Why didn’t I ask you to jump in the deep end and come with me to Melbourne the last time? But if I did, it would have forced me to be someone I’m not.
– Email excerpt from a former love, Nov 2015
If he had asked, I would have jumped. I had liked him enough to have risked jumping in the deep end. But he didn’t and we ended up saying our goodbyes in 2012. I was sad for a long time after that, but time heals wounds.
So it was bizarre to have received an email from him out of the blue last November, which included the line above. Most likely he was bored when he wrote. From what I deduce from the other content in that email, he meant to say that I would have held him back in his ambitions to climb the corporate ladder because I’m not ambitious.

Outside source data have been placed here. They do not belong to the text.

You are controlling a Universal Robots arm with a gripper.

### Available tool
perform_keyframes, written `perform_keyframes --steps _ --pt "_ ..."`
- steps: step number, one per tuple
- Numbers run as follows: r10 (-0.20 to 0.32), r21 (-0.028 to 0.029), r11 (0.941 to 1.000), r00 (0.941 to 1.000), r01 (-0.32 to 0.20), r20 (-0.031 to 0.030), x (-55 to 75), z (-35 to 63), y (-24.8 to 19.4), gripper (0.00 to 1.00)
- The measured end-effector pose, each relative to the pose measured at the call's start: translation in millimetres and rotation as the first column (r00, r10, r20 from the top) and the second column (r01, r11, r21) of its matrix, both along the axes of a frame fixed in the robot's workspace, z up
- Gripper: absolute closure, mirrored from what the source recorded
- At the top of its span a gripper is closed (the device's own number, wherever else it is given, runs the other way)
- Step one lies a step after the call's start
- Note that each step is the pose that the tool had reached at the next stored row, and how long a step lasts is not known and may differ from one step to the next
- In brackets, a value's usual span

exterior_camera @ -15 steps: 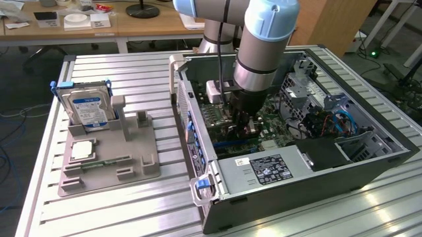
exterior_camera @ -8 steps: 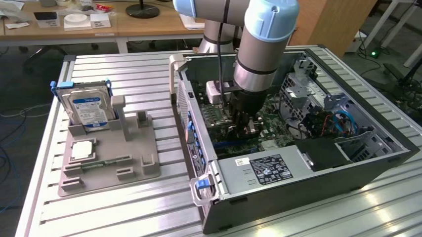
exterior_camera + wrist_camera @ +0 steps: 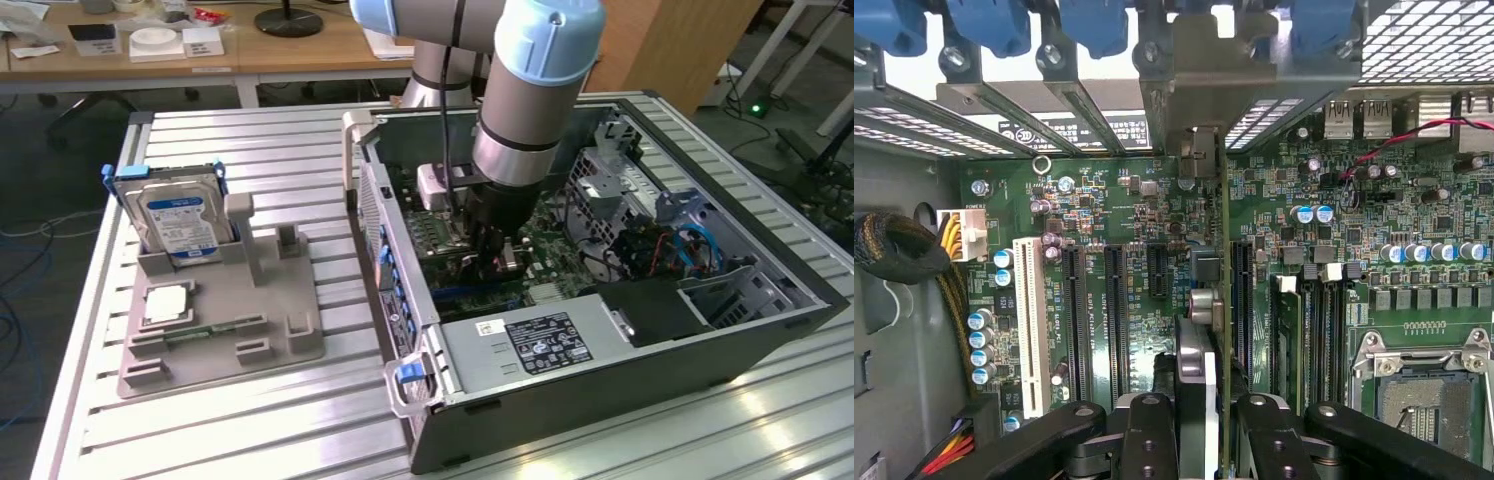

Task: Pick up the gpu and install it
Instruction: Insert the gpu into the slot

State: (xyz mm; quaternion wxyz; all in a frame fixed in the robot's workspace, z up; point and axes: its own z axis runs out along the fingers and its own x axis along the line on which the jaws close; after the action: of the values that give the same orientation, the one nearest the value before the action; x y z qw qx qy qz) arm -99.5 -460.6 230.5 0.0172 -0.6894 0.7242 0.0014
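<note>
Fingers of the gripper clamp the gpu edge-on, upright over the motherboard inside the computer case, between two black slots with narrow room each side. One hard drive stands in the grey fixture near the tabletop's far edge on the exterior view's left.

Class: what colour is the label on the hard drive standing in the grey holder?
Blue and white, on the hard drive; exterior view.

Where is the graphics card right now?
The gpu is clamped edge-on in the gripper, inside the open computer case, right above the motherboard among its long dark slots.
</note>
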Motion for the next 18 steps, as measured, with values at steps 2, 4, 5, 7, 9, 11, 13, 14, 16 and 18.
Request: perform_keyframes --steps 2,4,5,7,9,11,13,14,16,18 --pt "0.0 -0.0001 1.0 1.0 0.0 0.0 -0.6 0.0 0.0 0.72" --pt "0.0 -0.0001 1.0 1.0 0.0 0.0 -0.9 0.0 0.0 0.72" --pt "0.0 -0.0001 1.0 1.0 0.0 -0.0001 -1.2 0.1 0.0 0.72" --pt "0.0 -0.0002 1.0 1.0 0.0 -0.0001 -1.2 -0.8 -0.1 0.72" --pt "0.0 0.0 1.0 1.0 0.0 0.0 -1.2 -1.3 0.0 0.72" --pt "0.0 -0.0001 1.0 1.0 0.0 -0.0001 -1.2 -1.9 0.0 0.72" --pt "0.0 -0.0004 1.0 1.0 0.0 -0.0003 -1.2 -2.3 -0.1 0.72" --pt "0.0 -0.0005 1.0 1.0 0.0 -0.0003 -1.2 -2.6 -0.1 0.72" --pt "0.0 -0.0005 1.0 1.0 0.0 -0.0004 -1.3 -2.8 -0.1 0.72" --pt "0.0 -0.0003 1.0 1.0 0.0 -0.0002 -1.2 -3.0 -0.1 0.72"
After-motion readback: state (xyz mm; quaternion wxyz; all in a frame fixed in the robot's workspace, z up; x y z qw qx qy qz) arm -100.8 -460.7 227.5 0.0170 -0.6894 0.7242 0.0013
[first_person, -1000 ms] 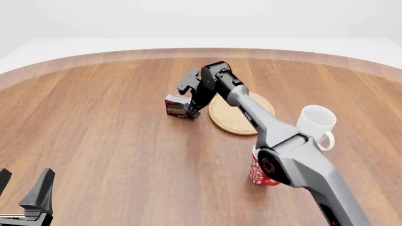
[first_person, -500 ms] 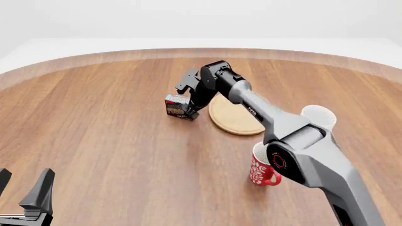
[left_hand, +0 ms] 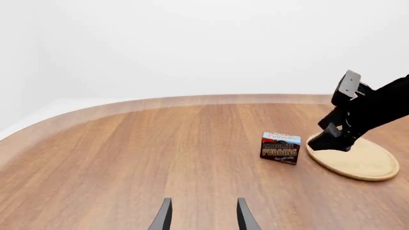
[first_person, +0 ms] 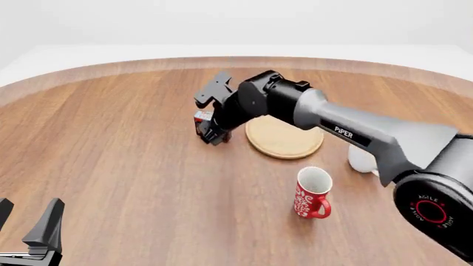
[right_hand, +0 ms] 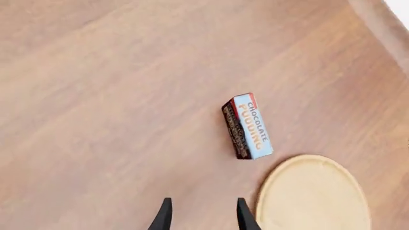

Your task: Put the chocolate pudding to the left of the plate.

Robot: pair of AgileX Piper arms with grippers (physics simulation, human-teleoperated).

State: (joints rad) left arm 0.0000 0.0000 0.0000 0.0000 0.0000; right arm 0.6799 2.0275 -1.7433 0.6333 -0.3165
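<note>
While my right end effector (first_person: 209, 113) hangs above the desk (first_person: 126, 160) with its fingers (right_hand: 164, 216) apart and nothing between them, the chocolate pudding (first_person: 202, 123) stands upright on the wood just to the left of the plate (first_person: 284, 138), close beside its rim — whether they touch, I cannot tell. From my right wrist, the box (right_hand: 248, 126) lies ahead of and below the fingertips, well clear of them, with the plate (right_hand: 314, 193) next to it. My left end effector (first_person: 30, 233) sits low at the near edge, far from the plate, fingers (left_hand: 164, 216) spread and empty. A red mug (first_person: 311, 193) stands nearer to me than the plate — a white mug (first_person: 360, 159) lies to the plate's right, mostly hidden behind my right arm.
</note>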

It was interesting to know that was what he thought of me. But he read me wrong. I’m not unambitious, but neither am I super ambitious. However, I’m not at the point of my life where I don’t want to jump higher on the career ladder. While some people are happy staying put in the same job for 20+ years (I have colleagues like that at the moment), I’m not. In fact, I’m always thinking about the next step up.
There is drive, commitment and determination in people who work their way up to the top rungs of the corporate ladder. I admire the passion and fire in such people. So contrary to that guy’s belief, I would have supported rather than hindered his ambitions.
Anyway the only jump I’m thinking of now is the next job I want to jump to when the right opportunity comes along. Not really that unambitious, huh?